Aomi perked up, a bleary smile spreading on her thin lips. "Always. But I thought you hated disturbing those old memories. Did that change?"

Regardless of both halves of him being so tenderly cared for by either sibling, he had a hard time getting used to the idea. "I really don't want to dwell on being sawed. Especially with how many times I'll have to survive it in the future," he said. "If I can distract myself from that, I'm all for it."

"Yaaay!"

The morning in the garden tended to be chilly, but underneath the dripping walkways of ivies where they sat, it was even more so. Wrapped in blankets, Aomi and Nekohiko reclined against the low seashell wall that divided this reclusive, quiet corner of the garden from the rest. Aomi checked if the blanket wrap around Nekohiko was secure. Then she put her elbows on his front and her chin on top.

"So let's get to the root of it! Tell me everything. First, what's your traitor-best-friend's name?"

Nekohiko didn't need to think about it. "Tenma."

It was a rare name, but a passable one. If one was generous with its meaning, it could be "true heavens" -- a tranquil, melancholic name. But if one gave it no thought at all, there was only one popular meaning such a combination of sounds had.

A vile demon.

Oh, was this petty? Yes, but also fitting. And it uplifted Nekohiko's mood to say it out loud.

"Wow." Aomi made an impressed face. "Your friend's name is... unique. Did his parents hate him that much? No wonder he murdered his best friends. He probably had issues."

"Yes. Many of them." Excited, Aomi gestured him to go on, and so Nekohiko did. "He was disrespectful, annoying, clingy. A blabbermouth, a lecher, and he was so lazy -- pure evil. He had weird sleeping routines, and he collected the creepiest, most irrelevant things. He was extremely aggressive, and manipulative, used his looks as a weapon against others, and was constantly primping himself up. He was clumsy, he slobbered all over when he slept, and he sleepwalked to make it even worse, and..."

He could list all of these for hours, actually. "...he was pure evil," he finished because he didn't want to go into further specifics for the fear that Aomi might recognize some of Abihiko's quirks. "I bet he still is."

"Just so you know, you said 'pure evil' twice." Aomi tapped her lips with her finger, pensive. "Also I honestly have no idea why would you be best friends with such a person.
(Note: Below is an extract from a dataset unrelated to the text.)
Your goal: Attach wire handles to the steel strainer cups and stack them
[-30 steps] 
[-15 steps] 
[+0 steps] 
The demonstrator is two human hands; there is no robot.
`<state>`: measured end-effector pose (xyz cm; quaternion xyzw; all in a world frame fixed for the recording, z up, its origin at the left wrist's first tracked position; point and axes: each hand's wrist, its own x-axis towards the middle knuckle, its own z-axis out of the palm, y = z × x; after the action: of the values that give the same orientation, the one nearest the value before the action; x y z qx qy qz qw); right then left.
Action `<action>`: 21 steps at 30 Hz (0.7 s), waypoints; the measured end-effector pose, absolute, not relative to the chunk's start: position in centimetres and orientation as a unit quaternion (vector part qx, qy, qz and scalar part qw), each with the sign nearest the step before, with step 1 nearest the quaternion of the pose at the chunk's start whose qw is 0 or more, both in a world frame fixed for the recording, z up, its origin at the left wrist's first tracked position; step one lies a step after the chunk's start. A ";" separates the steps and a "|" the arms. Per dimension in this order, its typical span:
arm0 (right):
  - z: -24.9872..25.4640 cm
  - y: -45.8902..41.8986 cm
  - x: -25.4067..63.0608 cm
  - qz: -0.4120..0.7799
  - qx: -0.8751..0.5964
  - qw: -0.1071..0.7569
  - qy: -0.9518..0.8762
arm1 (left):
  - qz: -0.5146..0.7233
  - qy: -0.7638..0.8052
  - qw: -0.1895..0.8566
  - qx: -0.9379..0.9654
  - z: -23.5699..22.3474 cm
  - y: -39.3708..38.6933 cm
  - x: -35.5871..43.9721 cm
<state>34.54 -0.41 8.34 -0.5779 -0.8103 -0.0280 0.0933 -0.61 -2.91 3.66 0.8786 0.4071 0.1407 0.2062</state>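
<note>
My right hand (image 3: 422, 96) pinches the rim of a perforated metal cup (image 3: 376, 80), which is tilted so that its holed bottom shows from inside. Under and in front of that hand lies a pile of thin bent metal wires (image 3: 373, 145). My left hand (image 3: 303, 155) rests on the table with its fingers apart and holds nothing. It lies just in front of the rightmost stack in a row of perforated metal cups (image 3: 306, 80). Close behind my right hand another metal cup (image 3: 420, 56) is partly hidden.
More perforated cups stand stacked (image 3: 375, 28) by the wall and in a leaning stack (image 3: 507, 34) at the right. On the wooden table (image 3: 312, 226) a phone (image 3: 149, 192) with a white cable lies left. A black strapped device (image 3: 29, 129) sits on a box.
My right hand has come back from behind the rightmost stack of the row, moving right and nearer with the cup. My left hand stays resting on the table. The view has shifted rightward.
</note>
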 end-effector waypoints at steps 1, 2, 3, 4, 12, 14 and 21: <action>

Unless..."

What was that supposed to mean?

Her gaze directed at him made him uncomfortable.

"Unless yourself, you're also not as fluffy and nice as you think." She gave him a languid shrug. "Similar things bond easiest with one another. Isn't it some kind of first law of Spirit Binding or... whatever?"

"Actually, it's 'like attracts like'", Nekohiko said vacantly.

"Huh?" Aomi made huge eyes. "You know Binding?! Oh, why didn't you tell! That's so amazing!"

Oh crap. He... didn't mean to.

"It'll be so much easier to find your friends who can help us! All Binders keep tabs on each other, don't they? Wait, wait --" She stuck a palm into his face, thrilled. "Is your murderous best friend also a Binder? Oooooh, our Eldest Brother is a certified Spirit Wayfarer, so he can get access to all names of all the other Binders in Izumo archives. I bet that if we tell Eldest Brother Abihiko, he'll help us find--"

"Aomi, NO."

Nekohiko didn't mean to yell. He'd never lost his patience with others to such a degree before.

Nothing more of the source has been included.